Did Israel actually plan to expel most of its Arabs in 1948? Or not?


Did Israel actually plan to expel most of its Arabs in 1948? Or not? - The most basic question about Israeli democracy has existed from before its birth: What would be the status of Arabs in a Jewish state? The answer is riddled with contradictions.

On the surface, the partition of Palestine approved by the United Nations in November 1947 offered a straightforward way to deal with two national groups claiming the same territory: Each would get part of the land. The problem with that solution was the same one faced in drawing borders between nation states in Europe after both world wars, or in partitioning the Punjab between India and Pakistan in 1947. No clean geographic line separated the groups that were to be divided. They lived among each other. The U.N. plan for Palestine gave 55 percent of its territory to the Jewish state and 40 percent to the Arab state, with Jerusalem as an international enclave. In the area designated for the Jewish state lived 500,000 Jews and 450,000 Arabs. Another 100,000 Jews lived in Jerusalem, and a small number in scattered communities in the land assigned to the Arab state.

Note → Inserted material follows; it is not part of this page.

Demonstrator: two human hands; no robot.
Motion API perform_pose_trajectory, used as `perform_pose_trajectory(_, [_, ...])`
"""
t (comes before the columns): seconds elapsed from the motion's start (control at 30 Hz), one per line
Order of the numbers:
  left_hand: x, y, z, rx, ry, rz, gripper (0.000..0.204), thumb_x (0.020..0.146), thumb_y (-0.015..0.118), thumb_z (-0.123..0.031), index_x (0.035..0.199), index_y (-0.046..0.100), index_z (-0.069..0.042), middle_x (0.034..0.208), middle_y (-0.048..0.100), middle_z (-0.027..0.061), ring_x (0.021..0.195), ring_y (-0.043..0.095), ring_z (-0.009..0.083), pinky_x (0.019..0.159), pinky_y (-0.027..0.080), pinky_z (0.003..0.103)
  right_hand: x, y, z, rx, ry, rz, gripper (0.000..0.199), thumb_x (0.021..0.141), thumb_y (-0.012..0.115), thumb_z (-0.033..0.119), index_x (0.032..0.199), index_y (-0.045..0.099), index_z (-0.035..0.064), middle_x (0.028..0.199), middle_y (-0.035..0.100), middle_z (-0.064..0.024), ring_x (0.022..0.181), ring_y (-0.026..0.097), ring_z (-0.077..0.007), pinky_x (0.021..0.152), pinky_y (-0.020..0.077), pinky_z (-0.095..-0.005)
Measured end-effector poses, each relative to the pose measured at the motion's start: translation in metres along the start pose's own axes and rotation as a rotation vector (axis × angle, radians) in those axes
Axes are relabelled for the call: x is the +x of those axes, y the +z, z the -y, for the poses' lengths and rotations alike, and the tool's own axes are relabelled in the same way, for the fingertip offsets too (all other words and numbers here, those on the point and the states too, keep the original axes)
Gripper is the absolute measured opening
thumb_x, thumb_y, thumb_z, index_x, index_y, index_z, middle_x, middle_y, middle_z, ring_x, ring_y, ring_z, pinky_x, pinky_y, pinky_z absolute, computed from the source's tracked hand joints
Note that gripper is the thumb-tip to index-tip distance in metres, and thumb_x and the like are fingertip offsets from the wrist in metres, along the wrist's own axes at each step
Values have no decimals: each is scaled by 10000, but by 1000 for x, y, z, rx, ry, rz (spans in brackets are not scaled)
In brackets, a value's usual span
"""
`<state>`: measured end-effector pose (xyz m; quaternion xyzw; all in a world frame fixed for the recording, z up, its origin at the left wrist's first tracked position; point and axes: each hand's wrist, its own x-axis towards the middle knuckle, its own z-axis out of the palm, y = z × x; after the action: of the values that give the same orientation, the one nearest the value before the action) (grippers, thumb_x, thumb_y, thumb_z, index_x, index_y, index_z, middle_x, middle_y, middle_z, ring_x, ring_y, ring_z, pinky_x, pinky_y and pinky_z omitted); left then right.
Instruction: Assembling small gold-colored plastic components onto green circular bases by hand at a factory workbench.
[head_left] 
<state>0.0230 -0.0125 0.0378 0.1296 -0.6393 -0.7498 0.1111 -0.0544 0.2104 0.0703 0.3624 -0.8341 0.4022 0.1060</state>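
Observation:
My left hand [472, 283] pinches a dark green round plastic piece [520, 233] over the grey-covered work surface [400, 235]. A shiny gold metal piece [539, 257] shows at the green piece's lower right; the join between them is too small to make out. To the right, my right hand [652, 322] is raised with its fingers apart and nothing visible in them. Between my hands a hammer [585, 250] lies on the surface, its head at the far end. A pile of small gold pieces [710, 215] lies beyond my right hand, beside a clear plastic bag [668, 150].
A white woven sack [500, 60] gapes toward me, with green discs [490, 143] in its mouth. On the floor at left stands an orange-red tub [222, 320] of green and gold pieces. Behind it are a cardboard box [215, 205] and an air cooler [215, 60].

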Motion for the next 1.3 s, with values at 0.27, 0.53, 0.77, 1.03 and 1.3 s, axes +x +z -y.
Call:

Given those numbers, and given what happened to the Palestinian Arabs in 1948, it is easy to conclude that the founders of the Jewish state adopted a policy of expulsion and proceeded to carry it out. The conclusion, however, suffers from the fallacy of intent—assuming that if things turned out a certain way, someone planned it that way. More subtly, it fails to distinguish between political mood and explicit policy.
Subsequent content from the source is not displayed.